Exercise description: All of the data below must be repeated exactly.

*** Provided material ***

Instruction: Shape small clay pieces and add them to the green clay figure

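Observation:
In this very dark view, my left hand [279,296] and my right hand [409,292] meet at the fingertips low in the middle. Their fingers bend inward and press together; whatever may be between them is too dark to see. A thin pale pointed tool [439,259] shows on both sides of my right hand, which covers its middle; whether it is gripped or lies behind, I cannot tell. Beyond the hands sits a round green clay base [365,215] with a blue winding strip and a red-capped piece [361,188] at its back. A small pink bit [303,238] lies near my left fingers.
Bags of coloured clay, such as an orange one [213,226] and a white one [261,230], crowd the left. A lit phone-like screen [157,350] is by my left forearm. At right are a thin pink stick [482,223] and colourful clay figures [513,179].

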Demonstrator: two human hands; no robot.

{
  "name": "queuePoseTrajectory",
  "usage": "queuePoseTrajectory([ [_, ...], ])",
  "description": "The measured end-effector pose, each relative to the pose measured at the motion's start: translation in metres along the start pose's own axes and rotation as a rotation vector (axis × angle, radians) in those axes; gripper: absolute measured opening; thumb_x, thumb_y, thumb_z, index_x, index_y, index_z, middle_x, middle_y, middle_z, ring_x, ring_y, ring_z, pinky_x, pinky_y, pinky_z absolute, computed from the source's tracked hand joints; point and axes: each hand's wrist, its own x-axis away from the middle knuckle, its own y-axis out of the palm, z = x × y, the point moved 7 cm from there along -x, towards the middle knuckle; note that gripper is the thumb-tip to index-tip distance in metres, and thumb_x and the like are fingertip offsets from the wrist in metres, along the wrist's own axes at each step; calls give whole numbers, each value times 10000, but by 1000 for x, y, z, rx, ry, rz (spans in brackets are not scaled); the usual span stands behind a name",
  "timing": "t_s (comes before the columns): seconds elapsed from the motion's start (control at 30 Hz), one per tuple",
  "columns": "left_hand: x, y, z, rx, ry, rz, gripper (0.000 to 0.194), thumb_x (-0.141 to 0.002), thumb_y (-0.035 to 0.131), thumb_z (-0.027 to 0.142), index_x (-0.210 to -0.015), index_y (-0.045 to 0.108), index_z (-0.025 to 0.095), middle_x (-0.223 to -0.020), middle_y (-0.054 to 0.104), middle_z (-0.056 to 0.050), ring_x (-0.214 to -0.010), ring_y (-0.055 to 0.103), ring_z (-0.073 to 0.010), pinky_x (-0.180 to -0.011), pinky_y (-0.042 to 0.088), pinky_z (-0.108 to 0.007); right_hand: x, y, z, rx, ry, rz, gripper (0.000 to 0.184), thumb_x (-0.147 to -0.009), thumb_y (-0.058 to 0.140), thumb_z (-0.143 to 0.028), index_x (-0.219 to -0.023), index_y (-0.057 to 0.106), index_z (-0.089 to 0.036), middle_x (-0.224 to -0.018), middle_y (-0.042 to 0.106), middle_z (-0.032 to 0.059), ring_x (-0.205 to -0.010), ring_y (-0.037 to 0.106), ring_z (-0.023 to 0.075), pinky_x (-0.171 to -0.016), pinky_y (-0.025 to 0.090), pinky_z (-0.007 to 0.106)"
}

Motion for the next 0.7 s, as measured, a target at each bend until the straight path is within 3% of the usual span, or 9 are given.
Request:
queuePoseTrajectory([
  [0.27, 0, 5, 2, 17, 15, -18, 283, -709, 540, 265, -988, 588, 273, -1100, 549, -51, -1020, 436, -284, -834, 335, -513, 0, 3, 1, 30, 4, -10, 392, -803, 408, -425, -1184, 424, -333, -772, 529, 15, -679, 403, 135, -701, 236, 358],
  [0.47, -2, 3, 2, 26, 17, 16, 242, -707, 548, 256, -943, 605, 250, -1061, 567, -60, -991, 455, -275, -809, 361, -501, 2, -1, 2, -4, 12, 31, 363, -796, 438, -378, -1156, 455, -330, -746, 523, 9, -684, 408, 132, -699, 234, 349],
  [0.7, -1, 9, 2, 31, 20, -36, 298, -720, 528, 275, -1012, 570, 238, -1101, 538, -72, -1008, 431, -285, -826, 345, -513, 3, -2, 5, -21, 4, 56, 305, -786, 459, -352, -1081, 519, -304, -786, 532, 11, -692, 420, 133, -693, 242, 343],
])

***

Written reply:
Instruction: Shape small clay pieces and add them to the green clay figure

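Observation:
In this very dark view, my left hand [279,296] and my right hand [409,292] meet at the fingertips low in the middle. Their fingers bend inward and press together; whatever may be between them is too dark to see. A thin pale pointed tool [439,259] shows on both sides of my right hand, which covers its middle; whether it is gripped or lies behind, I cannot tell. Beyond the hands sits a round green clay base [365,215] with a blue winding strip and a red-capped piece [361,188] at its back. A small pink bit [303,238] lies near my left fingers.
Bags of coloured clay, such as an orange one [213,226] and a white one [261,230], crowd the left. A lit phone-like screen [157,350] is by my left forearm. At right are a thin pink stick [482,223] and colourful clay figures [513,179].
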
Demonstrator: two human hands; no robot.

{
  "name": "queuePoseTrajectory",
  "usage": "queuePoseTrajectory([ [_, ...], ])",
  "description": "The measured end-effector pose, each relative to the pose measured at the motion's start: translation in metres along the start pose's own axes and rotation as a rotation vector (axis × angle, radians) in those axes; gripper: absolute measured opening; thumb_x, thumb_y, thumb_z, index_x, index_y, index_z, middle_x, middle_y, middle_z, ring_x, ring_y, ring_z, pinky_x, pinky_y, pinky_z absolute, computed from the source's tracked hand joints; point and axes: each hand's wrist, its own x-axis away from the middle knuckle, its own y-axis out of the palm, z = x × y, the point moved 7 cm from there along -x, towards the middle knuckle; note that gripper is the thumb-tip to index-tip distance in metres, and thumb_x and the like are fingertip offsets from the wrist in metres, along the wrist's own axes at each step; calls give whole numbers, each value times 10000, but by 1000 for x, y, z, rx, ry, rz (spans in brackets are not scaled); the usual span stands behind a name",
  "timing": "t_s (comes before the columns): seconds elapsed from the motion's start (control at 30 Hz), one per tuple",
  "columns": "left_hand: x, y, z, rx, ry, rz, gripper (0.000 to 0.194), thumb_x (-0.141 to 0.002), thumb_y (-0.035 to 0.131), thumb_z (-0.027 to 0.142), index_x (-0.210 to -0.015), index_y (-0.045 to 0.108), index_z (-0.025 to 0.095), middle_x (-0.223 to -0.020), middle_y (-0.054 to 0.104), middle_z (-0.056 to 0.050), ring_x (-0.214 to -0.010), ring_y (-0.055 to 0.103), ring_z (-0.073 to 0.010), pinky_x (-0.180 to -0.011), pinky_y (-0.042 to 0.088), pinky_z (-0.108 to 0.007); right_hand: x, y, z, rx, ry, rz, gripper (0.000 to 0.184), thumb_x (-0.147 to -0.009), thumb_y (-0.058 to 0.140), thumb_z (-0.143 to 0.028), index_x (-0.219 to -0.023), index_y (-0.057 to 0.106), index_z (-0.089 to 0.036), middle_x (-0.224 to -0.018), middle_y (-0.042 to 0.106), middle_z (-0.032 to 0.059), ring_x (-0.205 to -0.010), ring_y (-0.037 to 0.106), ring_z (-0.023 to 0.075), pinky_x (-0.171 to -0.016), pinky_y (-0.025 to 0.090), pinky_z (-0.007 to 0.106)"
}

Motion for the next 0.7 s, as measured, a target at each bend until the straight path is within 3% of the usual span, or 9 are given.
Request:
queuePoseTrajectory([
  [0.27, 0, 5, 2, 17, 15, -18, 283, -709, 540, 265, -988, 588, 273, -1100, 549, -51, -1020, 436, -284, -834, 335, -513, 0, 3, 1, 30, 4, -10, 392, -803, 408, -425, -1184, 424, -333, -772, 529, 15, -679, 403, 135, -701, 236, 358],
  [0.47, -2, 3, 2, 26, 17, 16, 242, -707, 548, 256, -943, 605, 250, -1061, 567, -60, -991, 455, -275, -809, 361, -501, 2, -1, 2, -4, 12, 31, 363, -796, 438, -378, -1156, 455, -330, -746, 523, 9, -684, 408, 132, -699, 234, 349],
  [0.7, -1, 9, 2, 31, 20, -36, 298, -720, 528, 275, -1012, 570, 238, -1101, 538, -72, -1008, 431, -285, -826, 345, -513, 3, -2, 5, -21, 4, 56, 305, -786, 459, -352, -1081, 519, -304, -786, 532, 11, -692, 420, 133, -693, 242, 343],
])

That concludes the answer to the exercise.